Output only the lines below that start at the line containing "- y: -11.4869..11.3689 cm" and end at the line containing "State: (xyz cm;", with both ends kept.

PROVIDED DATA below:

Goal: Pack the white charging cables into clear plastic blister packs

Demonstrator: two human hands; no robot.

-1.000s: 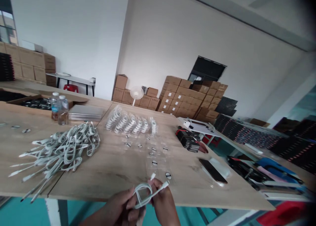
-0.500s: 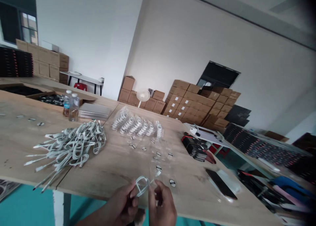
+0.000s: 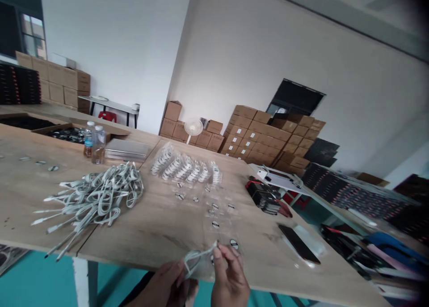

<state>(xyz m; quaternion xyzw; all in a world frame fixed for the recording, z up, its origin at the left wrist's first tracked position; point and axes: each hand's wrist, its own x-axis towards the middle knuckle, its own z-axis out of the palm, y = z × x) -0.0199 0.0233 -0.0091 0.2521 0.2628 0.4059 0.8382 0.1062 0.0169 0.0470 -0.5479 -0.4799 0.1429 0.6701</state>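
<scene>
A coiled white charging cable (image 3: 192, 257) is held between my two hands at the table's front edge. My left hand (image 3: 167, 282) is closed on the coil. My right hand (image 3: 229, 273) pinches the cable's end, thumb against fingers. Clear film, apparently a plastic bag, shows below the cable between the hands; how far it surrounds the cable I cannot tell. Clear bags with oval black-and-white labels (image 3: 215, 225) lie flat just beyond my right hand. Farther left is a tangled heap of white cables (image 3: 103, 193). Rows of bagged cables (image 3: 186, 168) lie beyond.
Two plastic bottles (image 3: 98, 145) stand beside a silvery flat stack (image 3: 126, 150) at the back left. To the right lie a dark phone (image 3: 299, 244) and a bundle of black flat items (image 3: 263, 196). Cardboard boxes (image 3: 258, 135) are piled by the wall.
My right hand has moved slightly right and drawn the cable's end away from the coil. Clear film now shows between the hands. My left hand still grips the coil.
</scene>
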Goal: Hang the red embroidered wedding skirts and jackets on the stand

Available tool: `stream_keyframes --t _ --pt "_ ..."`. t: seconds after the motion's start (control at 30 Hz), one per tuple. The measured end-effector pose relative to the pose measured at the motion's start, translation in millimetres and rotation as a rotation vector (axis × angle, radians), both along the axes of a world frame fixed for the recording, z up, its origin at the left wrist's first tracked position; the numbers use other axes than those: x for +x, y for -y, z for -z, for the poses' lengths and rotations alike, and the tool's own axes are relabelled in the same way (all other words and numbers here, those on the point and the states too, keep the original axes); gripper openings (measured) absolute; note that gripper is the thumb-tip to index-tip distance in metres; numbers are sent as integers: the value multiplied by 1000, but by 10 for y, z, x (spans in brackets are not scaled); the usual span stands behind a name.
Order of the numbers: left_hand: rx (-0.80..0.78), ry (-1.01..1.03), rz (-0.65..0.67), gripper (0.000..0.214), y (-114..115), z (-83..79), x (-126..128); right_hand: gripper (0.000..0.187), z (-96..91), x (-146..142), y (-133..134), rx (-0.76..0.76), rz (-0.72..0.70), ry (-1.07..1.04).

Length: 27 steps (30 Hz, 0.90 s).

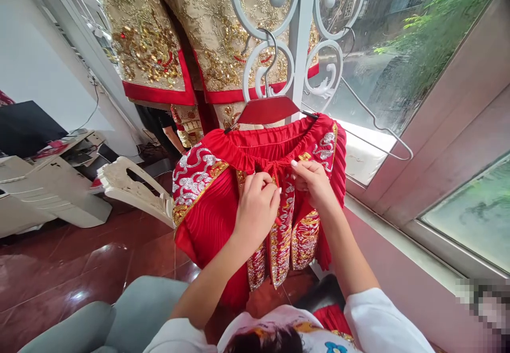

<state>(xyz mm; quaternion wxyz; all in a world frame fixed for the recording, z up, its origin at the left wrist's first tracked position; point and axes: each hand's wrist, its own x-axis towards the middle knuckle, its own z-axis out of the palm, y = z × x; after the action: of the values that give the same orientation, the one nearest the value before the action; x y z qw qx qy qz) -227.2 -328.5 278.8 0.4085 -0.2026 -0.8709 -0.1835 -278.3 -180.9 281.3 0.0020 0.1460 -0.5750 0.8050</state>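
A red pleated skirt [207,199] with silver and gold embroidered panels hangs by its waistband from a hanger [266,109] with metal clips. At the front middle of the gathered waistband, a thin red drawstring [271,168] is looped together. My left hand [257,201] is closed in a pinch on the drawstring just below the knot, its fingers curled. Just right of it, my right hand [314,183] pinches the other side of the drawstring between thumb and forefinger, close against the waistband. Part of the cord is hidden behind my fingers.
Beige gold-embroidered garments [155,50] with red hems hang behind. The hanger hooks onto white scrollwork [297,28] by the window. A bare wire hanger [374,122] hangs at right. A cream chair [135,188], a desk and a monitor [32,127] stand left; a grey seat [147,310] is below.
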Motion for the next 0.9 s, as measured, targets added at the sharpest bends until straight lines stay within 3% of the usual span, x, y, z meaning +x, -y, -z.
stream_keyframes --t 0.1,0.17,0.3,0.43,0.67,0.77,0.9 --pt "-5 2 -83 13 -16 120 -63 48 -2 16 -10 22 5 -20" --pt "99 -27 -47 12 18 129 -88 49 1 20 -17 42 13 -39" --pt "300 -27 60 9 80 17 -116 49 4 8 -14 95 62 -95" --pt "405 165 20 14 47 -98 -178 45 1 -7 16 116 161 -117" --pt "258 271 -62 30 20 -261 -215 44 -15 -33 25 197 238 -224" --pt "199 387 -26 30 81 -397 -141 52 -35 -41 12 224 276 -251" --pt "176 434 58 24 115 -532 -76 58 -66 -36 27 149 302 -261"
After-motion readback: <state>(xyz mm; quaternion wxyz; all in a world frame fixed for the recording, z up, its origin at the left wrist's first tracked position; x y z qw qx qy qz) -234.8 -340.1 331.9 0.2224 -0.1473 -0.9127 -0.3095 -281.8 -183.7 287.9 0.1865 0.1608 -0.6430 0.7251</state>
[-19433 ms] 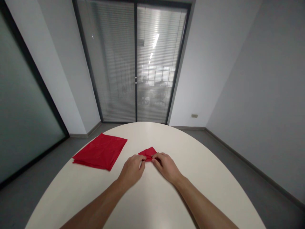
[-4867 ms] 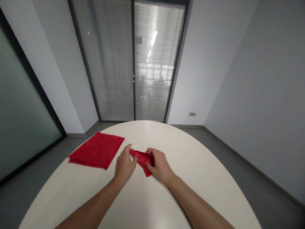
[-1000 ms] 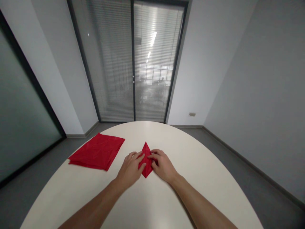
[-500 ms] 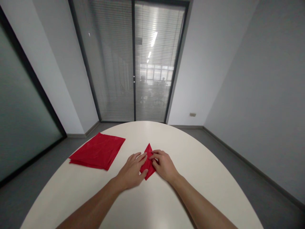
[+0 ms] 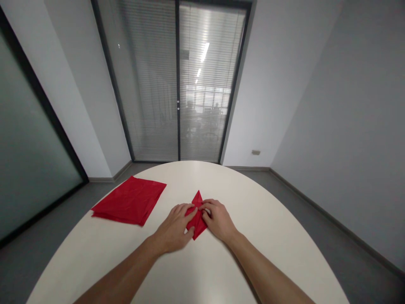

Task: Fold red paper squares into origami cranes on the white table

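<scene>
A small red folded paper, shaped like a narrow diamond, lies on the white oval table straight ahead. My left hand lies flat beside it, fingers stretched out and resting on its left edge. On its right side rests my right hand, whose curled fingertips press down on the paper's upper part. Both hands cover much of the paper; only its far tip and near corner show.
A stack of flat red paper sheets lies on the table to the left. Beyond the table's far edge are glass doors with blinds and grey walls; grey floor surrounds the table.
Over the last second the folded paper has turned slightly, its near tip swinging right. My left hand has slid a little along its left edge. My right hand stays on its upper part.
</scene>
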Action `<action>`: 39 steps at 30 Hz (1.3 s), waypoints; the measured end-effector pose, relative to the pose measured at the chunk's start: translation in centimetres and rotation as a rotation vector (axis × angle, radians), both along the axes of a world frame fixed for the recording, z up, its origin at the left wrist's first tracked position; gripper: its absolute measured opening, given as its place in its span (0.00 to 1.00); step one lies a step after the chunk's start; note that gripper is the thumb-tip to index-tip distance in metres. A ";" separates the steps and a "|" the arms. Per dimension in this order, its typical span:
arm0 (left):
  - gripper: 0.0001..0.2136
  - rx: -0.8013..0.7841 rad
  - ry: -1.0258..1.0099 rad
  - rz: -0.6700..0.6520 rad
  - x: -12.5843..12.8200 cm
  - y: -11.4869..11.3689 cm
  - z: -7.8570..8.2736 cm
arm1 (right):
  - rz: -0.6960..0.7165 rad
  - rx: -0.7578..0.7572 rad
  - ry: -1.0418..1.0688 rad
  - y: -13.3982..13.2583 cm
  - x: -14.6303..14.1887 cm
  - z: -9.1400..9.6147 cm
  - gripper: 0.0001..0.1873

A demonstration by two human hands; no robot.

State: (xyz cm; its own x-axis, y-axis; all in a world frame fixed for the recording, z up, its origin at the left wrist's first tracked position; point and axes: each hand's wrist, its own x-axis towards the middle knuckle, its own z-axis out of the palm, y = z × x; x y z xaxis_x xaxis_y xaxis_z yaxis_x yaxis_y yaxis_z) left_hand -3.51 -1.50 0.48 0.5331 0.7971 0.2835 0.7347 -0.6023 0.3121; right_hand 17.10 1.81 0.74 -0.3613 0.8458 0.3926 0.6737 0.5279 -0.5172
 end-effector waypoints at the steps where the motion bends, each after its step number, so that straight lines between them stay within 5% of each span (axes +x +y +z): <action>1: 0.28 0.000 -0.002 -0.004 0.0 0.0 0.0 | 0.000 -0.001 0.005 0.0 0.0 0.1 0.16; 19: 0.22 0.015 -0.028 0.003 0.3 -0.1 0.3 | 0.064 -0.034 0.106 0.0 0.1 -0.2 0.22; 39: 0.20 0.085 -0.096 -0.018 0.4 0.1 -0.6 | -0.070 -0.025 -0.026 0.2 0.1 -0.2 0.12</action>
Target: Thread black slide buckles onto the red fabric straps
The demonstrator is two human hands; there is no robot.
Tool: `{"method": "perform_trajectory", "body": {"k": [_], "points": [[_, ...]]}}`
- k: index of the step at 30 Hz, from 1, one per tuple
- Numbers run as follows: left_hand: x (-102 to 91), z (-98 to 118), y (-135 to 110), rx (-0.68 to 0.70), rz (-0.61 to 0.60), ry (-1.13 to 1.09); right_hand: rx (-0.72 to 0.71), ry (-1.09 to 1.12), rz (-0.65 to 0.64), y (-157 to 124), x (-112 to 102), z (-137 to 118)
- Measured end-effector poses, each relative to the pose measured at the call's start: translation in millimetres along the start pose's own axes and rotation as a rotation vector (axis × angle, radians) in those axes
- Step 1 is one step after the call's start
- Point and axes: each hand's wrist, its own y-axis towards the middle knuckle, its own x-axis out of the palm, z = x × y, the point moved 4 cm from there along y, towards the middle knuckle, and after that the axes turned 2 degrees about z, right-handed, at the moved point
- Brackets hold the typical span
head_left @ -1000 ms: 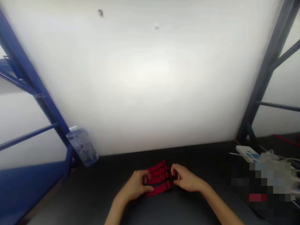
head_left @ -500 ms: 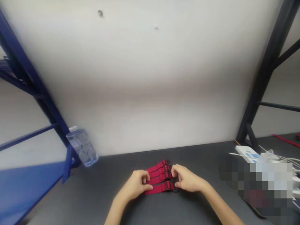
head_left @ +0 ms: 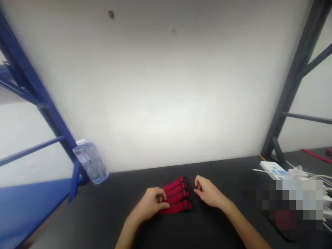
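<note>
Several red webbing straps point(head_left: 175, 207) lie side by side on a dark tabletop, with black buckles point(head_left: 186, 204) and dark rings at their right ends. My left hand point(head_left: 153, 204) is at the left ends of the straps, fingers curled and thumb resting on the nearest one, holding them against the table. Its fingers hide the far left ends. To the right of the buckles is my right hand point(head_left: 209, 192), its thumb and bent forefinger apart with nothing between them. It does not touch the straps.
A clear plastic bottle point(head_left: 92, 162) with a white cap stands by the blue metal frame point(head_left: 55, 117) at left. At right are a white and blue box point(head_left: 273, 168), white cables point(head_left: 317, 175) and a blurred-out patch. A dark post point(head_left: 284, 93) rises behind them.
My right hand has drawn away from the buckles, slightly up and to the right. My left hand stays on the straps. The light on the wall and table has shifted.
</note>
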Motion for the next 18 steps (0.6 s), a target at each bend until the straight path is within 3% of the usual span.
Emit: {"method": "perform_trajectory", "body": {"k": [4,8,13,18], "points": [[-11.7,-4.1,2.8,0.04,0.23,0.074,0.02,-0.124,0.147,3.7,-0.9,11.4],[-17.3,-26.0,7.3,0.078,0.431,0.289,0.013,-0.251,0.238,9.4,1.9,23.3],[-5.3,-65.8,22.8,-0.095,0.417,0.543,0.038,-0.405,0.176,14.9,16.2,36.7],[-1.6,-82.6,37.6,-0.109,0.31,0.61,0.089,-0.449,0.103,17.3,24.3,41.7]]}}
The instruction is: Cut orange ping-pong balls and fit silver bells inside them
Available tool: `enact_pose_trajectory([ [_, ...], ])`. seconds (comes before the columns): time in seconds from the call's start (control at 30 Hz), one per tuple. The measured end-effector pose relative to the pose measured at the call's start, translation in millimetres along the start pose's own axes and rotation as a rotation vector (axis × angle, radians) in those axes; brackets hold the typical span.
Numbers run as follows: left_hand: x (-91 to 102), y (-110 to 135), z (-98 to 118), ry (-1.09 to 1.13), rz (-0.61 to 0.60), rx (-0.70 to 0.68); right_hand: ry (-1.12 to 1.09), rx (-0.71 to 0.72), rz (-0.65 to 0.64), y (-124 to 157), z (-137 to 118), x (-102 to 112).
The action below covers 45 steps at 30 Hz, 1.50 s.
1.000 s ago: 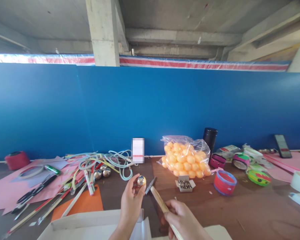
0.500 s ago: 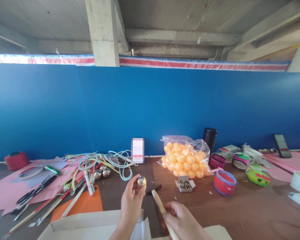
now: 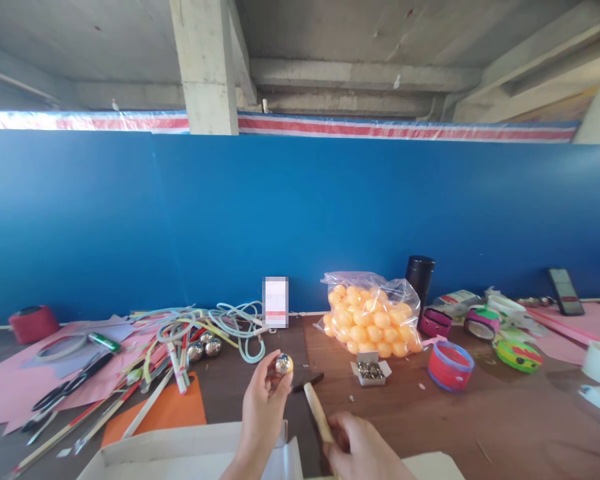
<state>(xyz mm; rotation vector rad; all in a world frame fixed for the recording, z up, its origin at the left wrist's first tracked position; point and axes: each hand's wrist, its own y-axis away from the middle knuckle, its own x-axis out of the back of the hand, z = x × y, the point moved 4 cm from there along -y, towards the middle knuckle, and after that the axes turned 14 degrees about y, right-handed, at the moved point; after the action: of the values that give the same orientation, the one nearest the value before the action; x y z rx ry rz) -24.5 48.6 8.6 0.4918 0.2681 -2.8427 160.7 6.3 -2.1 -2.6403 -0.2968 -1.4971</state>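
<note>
My left hand (image 3: 263,407) pinches a shiny metal ball (image 3: 283,364) between thumb and fingers, raised just above the table. In my right hand (image 3: 357,443) is a hammer (image 3: 316,408), gripped by its pale wooden handle. The dark hammer head points away from me, right of the ball, and appears to rest on or near the tabletop. Beyond it stands a small open box of metal tacks or similar bits (image 3: 371,371). A white tray-like box (image 3: 180,450) lies beneath my left forearm.
A clear bag of orange balls (image 3: 373,320) sits at the back, beside a black cylinder (image 3: 420,277). Tangled cords (image 3: 230,317), several metal balls (image 3: 213,347), scissors (image 3: 73,381) and paper lie left. Tape rolls (image 3: 450,367) stand right. A blue partition (image 3: 300,213) closes the back.
My right hand has shifted slightly lower with the hammer. My left hand still holds the metal ball in almost the same spot.
</note>
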Motion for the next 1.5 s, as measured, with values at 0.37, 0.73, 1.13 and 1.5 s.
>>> enact_pose_trajectory([
  [0.37, 0.0, 0.6, -1.2, 0.008, -0.021, -0.005, 0.175, -0.032, -0.006, 3.8, -8.5, 11.3],
  [0.73, 1.0, 0.7, -1.3, 0.012, -0.018, -0.001, 0.195, -0.050, 0.304, -5.5, 11.0, 35.9],
  [1.13, -1.5, 2.1, 1.6, -0.026, -0.034, -0.016, 0.232, -0.147, 0.303, -19.0, 45.6, 38.1],
  [1.5, -1.2, 2.8, 0.7, -0.031, -0.015, -0.014, 0.234, -0.146, 0.316, -19.8, 42.8, 33.6],
])
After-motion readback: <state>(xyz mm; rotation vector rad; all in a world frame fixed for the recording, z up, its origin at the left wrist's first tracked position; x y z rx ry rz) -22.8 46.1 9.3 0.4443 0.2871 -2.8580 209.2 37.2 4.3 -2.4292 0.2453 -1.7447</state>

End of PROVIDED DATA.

### PROBLEM SOLUTION
  - y: -11.4869..11.3689 cm
  - z: -7.8570..8.2736 cm
arm1 (right):
  - rz: -0.6960..0.7165 rad
  - rx: -0.7578..0.7572 rad
  - ry: -1.0418..1.0688 rad
  - y: -13.3982..13.2583 cm
  - x: -14.6303..14.1887 cm
  - z: -9.1400..9.6147 cm
  - gripper: 0.0001..0.1873

A demonstration by two human hands; no robot.

State: (xyz cm; its own x-axis, y-axis; all in a world frame fixed for the recording, z up, its origin at the left wrist's first tracked position; point and axes: each hand's wrist, its own x-axis towards the middle knuckle, its own z-axis out of the palm, y = z × x; x y z xaxis_x xaxis_y xaxis_z yaxis_x yaxis_y yaxis_z) left_hand -3.51 -1.50 0.48 0.5331 0.7971 0.2835 0.7347 -0.6023 0.3121; right_hand 17.10 1.81 0.74 -0.3613 0.8458 0.3926 0.6737 0.5279 -0.5172

There is no more to the output, and the exercise is done.